The Winnipeg Tribune
January 28, 1976 pages 1,5
Strikers rap driver system
by Graham Parley
Trib Staff Writer
"After you've been driving for a while, some friends quit coming over to see you. The hours are awkward and you don't have many weekends off."
"The wives start to get on about their husbands about the effect this has on their social life and things can get bad. There's a lot of divorces among drivers because of this."
Dave Krahn is 26, and is talking as he takes his turn on picket duty outside the Winnipeg Transit garage on Osborne St. It is bitterly cold and there is no shelter to keep the wind from whipping at his face.
But Dave and the other pickets are convinced of the justice of their strike and, freezing or not, say they are prepared to stick it out.
The public only hears about the rates of pay, they say, and don't realize the difficulties of the job. It's not just a case of clocking on, taking the bus out, bringing it back, clocking off.

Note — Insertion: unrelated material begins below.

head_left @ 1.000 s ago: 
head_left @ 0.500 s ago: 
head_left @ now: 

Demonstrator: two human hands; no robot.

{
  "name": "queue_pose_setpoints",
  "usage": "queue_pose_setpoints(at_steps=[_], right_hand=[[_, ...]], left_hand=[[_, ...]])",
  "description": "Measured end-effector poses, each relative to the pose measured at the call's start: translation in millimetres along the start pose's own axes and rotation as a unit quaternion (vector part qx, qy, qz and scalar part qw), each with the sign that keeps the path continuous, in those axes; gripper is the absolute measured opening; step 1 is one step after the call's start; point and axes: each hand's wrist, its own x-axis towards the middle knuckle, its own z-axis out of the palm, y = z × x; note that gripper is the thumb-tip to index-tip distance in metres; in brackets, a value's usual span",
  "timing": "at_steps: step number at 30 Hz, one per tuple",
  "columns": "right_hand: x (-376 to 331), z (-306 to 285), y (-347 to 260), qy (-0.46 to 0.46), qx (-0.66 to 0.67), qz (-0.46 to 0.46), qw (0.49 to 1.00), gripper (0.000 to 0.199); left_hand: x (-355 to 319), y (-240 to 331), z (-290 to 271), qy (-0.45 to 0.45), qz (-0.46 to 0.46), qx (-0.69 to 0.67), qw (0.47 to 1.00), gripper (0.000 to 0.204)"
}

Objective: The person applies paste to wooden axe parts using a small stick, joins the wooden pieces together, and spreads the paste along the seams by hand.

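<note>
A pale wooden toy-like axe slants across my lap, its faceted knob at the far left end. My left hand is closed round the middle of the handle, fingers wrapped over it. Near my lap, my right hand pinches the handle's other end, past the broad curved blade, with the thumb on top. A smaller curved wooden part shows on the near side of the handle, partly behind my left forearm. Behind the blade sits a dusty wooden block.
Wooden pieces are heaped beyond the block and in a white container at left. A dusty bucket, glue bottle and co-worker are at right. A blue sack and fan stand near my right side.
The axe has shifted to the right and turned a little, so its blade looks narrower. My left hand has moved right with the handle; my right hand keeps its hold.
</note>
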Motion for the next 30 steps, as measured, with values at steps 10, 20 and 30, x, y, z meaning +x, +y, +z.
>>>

They point to the split-shift system, which forces drivers to take breaks of between two and six hours between their shifts.
It means the time between starting and finishing work is lengthend. In some cases considerably. The first three hours of the break are unpaid and the next three can earn a driver a maximum of less than $2.
"it's not much compensation for the disruption," says one picket.
Monday the forecast high is -15 C.
Negotiations began at 9:30 am on Tuesday in labor department offices in the Norquay Building. The parties, including a labor department conciliator, were tight-lipped before they broke for lunch. Talks finally adjourned at 2 p.m.
Tuesday's resumption in talks was called after city council ordered its negotiating team back into bargaining, while also standing firm on the 9.3 per cent increase that prompted transit workers to strike. The union has demanded 18 per cent plus fringe benefits.
Asked how union strike procedures were going, the confident sounding Mr. Cohen said, "they're going great".
There was an expression of confidence on the city side too. A spokesman at the city's control centre set up during the strike's duration said traffic operations were going "reasonably well". but that traffic was a little slower than Monday's.
Main traffic problems were on Henderson Hwy. and St. Mary's Rd., the spokesman said.
If there is any comfort from the strike, might be found in the $16,000 a day saving the city is not having to bus 120,000 people every day.
Normal daily deficit is computed by Nick Diakiw, works and operations commissioner, to be about $16,000. Daily revenue is about $36,000. Daily expenses about $68,000 -- a difference of $32,000 in the red. Half of that goes into continuous fixed costs, strike or no. The remining $16,000 is the amount "saved," while the buses are still.